REQUIRED ACTION: Please copy out every line in the records below that includes the word "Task".

[Start of section]

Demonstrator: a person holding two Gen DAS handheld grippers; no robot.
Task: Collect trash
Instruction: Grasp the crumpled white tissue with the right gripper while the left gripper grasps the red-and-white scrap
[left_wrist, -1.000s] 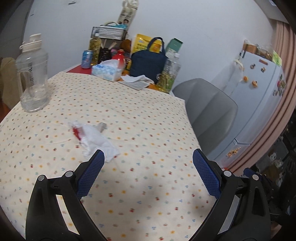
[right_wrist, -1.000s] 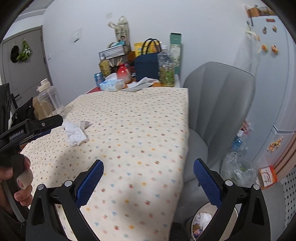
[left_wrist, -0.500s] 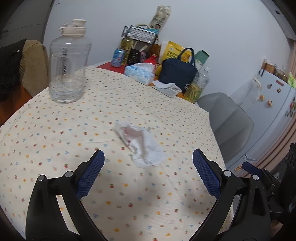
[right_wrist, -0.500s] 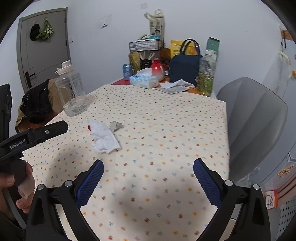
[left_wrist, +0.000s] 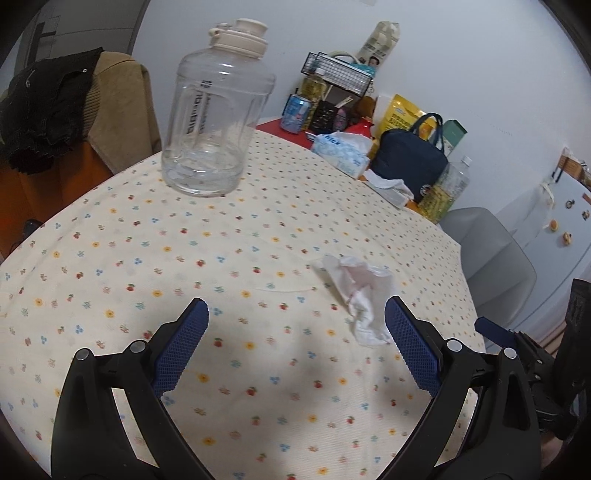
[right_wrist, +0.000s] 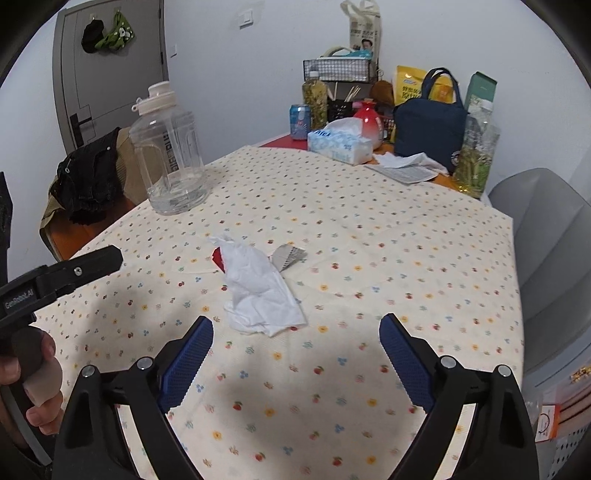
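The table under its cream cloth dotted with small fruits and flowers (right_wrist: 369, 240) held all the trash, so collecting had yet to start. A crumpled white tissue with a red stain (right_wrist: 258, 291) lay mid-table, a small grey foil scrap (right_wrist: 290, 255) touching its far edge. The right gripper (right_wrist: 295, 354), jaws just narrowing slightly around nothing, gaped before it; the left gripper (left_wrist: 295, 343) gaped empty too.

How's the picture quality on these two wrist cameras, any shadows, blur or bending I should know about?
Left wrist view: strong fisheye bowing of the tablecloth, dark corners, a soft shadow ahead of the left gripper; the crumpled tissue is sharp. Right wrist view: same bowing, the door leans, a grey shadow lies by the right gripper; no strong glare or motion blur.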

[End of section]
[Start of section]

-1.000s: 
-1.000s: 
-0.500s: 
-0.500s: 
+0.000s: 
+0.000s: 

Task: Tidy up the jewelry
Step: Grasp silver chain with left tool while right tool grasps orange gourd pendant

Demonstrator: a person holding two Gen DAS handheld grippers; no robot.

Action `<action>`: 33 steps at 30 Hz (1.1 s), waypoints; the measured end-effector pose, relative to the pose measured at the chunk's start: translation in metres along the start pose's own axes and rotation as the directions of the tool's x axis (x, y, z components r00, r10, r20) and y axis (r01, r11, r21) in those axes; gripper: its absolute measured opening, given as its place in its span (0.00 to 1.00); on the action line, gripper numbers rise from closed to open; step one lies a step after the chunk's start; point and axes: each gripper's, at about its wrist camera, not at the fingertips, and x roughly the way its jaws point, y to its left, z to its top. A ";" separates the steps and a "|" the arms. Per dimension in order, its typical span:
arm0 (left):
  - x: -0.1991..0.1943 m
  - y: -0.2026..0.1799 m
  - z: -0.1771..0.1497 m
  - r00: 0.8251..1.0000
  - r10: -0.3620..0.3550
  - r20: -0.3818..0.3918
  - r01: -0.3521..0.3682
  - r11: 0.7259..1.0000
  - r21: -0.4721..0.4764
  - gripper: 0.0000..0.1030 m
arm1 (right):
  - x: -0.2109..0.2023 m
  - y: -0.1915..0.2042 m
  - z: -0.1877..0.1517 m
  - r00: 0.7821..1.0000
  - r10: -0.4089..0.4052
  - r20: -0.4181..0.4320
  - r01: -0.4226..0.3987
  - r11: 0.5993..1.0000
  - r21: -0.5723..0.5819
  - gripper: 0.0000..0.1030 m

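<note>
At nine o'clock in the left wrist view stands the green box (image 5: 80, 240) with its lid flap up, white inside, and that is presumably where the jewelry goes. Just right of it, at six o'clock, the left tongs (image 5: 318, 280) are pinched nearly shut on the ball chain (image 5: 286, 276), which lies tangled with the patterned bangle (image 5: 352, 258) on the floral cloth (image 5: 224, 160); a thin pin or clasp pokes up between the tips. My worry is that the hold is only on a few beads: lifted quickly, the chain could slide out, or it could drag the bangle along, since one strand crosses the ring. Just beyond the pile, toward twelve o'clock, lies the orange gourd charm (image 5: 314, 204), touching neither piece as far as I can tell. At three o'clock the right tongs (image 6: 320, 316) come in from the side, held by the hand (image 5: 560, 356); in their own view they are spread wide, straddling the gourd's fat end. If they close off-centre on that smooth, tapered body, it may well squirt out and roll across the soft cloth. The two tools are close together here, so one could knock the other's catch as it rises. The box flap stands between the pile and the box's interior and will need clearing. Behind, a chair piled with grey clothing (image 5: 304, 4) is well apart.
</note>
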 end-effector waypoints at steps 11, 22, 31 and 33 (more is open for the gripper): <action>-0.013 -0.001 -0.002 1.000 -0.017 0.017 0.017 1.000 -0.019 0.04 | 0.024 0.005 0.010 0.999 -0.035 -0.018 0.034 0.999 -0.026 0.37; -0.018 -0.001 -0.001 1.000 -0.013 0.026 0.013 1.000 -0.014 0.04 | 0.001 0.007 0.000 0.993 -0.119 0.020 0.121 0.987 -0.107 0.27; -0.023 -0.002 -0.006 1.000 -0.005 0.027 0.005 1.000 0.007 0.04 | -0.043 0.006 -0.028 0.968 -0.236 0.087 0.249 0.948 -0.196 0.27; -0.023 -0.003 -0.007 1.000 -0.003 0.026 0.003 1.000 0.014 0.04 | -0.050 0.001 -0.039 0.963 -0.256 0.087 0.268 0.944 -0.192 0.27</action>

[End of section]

EXERCISE RESULT:
Task: Collect trash
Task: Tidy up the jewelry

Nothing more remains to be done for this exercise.